È una violenza che, all'apparenza, si nota poco. Si nasconde dietro i colori vivaci di un supermercato o dietro la banalità di un comportamento di massa, ma una volta messa a fuoco, costringe a una riflessione profonda e amara.
È una violenza lenta, quotidiana, che si deposita nelle vite delle persone, rendendo accettabile ciò che in realtà è profondamente ingiusto. Non c’è dramma evidente e proprio questa assenza diventa inquietante. La sofferenza è integrata nel paesaggio, come se fosse naturale.
Partendo da questo sguardo critico sulla società dei consumi, il mio obiettivo è esplorare proprio questo tipo di abuso, quello che logora i rapporti e la nostra umanità attraverso un linguaggio e un'attitudine sempre più violenti.
Quanta violenza subiamo ogni giorno, spesso senza rendercene conto? Una violenza che non si manifesta sempre in forme evidenti o estreme, ma che si infiltra nei linguaggi, nei rapporti quotidiani, nei giudizi, nei silenzi.

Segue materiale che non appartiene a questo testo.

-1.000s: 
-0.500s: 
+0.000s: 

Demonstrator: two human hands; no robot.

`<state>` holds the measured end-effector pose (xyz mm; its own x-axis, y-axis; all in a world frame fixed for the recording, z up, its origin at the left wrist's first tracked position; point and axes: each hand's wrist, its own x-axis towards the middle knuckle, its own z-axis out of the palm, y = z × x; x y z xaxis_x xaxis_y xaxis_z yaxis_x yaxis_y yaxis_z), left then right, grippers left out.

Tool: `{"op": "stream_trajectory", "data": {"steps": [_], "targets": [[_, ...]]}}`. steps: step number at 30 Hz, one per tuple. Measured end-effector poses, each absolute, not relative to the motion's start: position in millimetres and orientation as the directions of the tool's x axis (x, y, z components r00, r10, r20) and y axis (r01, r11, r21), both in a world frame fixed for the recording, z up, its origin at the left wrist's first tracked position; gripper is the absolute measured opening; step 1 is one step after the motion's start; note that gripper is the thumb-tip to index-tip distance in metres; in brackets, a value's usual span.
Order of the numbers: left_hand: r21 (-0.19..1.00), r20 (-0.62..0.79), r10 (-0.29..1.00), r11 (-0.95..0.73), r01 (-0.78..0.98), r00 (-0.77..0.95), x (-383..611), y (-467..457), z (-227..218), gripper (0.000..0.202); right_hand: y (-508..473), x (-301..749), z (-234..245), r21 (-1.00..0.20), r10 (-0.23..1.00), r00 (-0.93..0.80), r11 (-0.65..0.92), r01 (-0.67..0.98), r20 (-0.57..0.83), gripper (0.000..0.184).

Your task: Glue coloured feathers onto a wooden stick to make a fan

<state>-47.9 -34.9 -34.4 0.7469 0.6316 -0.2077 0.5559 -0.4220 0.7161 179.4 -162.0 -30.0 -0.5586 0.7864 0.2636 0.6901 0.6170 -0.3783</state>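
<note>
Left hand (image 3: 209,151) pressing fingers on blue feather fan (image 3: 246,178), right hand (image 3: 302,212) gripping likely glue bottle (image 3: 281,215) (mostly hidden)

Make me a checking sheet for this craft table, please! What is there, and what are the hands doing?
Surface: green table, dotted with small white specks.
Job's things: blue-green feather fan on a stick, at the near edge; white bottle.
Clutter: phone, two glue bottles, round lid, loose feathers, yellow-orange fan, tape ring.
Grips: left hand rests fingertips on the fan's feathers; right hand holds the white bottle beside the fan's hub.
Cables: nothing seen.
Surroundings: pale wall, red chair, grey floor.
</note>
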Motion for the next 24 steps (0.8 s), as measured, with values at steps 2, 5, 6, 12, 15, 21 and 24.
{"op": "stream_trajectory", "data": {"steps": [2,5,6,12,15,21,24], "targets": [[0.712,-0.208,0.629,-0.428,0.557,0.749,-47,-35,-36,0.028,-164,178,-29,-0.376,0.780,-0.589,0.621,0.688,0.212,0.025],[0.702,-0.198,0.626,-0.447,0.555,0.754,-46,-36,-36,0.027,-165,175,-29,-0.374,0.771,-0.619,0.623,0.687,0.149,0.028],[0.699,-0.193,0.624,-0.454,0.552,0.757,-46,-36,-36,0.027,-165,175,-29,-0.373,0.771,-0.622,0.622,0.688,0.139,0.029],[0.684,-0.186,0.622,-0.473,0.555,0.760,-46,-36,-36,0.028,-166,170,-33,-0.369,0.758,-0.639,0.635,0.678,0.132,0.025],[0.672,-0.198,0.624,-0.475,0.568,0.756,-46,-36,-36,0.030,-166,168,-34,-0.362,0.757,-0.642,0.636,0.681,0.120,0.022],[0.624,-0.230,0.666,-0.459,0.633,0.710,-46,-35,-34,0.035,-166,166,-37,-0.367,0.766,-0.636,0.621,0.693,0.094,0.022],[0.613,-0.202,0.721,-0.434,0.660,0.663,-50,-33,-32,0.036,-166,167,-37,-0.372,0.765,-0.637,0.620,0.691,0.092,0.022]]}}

In questa fotografia, tra i colori saturi e la confusione di una giornata qualunque, emergono quegli occhi che fissano direttamente lo spettatore. È uno sguardo che parla senza bisogno di parole, esprime una tristezza profonda, un senso di rassegnazione e, al contempo, il peso di una violenza invisibile. Non è la violenza di un gesto eclatante, ma quella che si trova nel modo in cui veniamo guardati o giudicati, in quella spavalderia consumistica che Parr documenta così bene e che finisce per annullare l'altro.
La volontà di affrontare un tema così complesso come la violenza verbale e degli sguardi, quella che si consuma nel silenzio del quotidiano, è nata, in parte, dall'incontro visivo con una figura specifica: la donna fotografata da Martin Parr nella serie The Last Resort.
Quegli occhi sono diventati per me il simbolo di un abuso che non lascia segni evidenti, ma che si manifesta nell'arroganza del linguaggio e nella freddezza delle relazioni. Partendo da questa fissità malinconica, ho voluto indagare come la nostra quotidianità sia spesso intrisa di una brutalità silenziosa, fatta di pretese e di sguardi che feriscono più di quanto ci accorgiamo.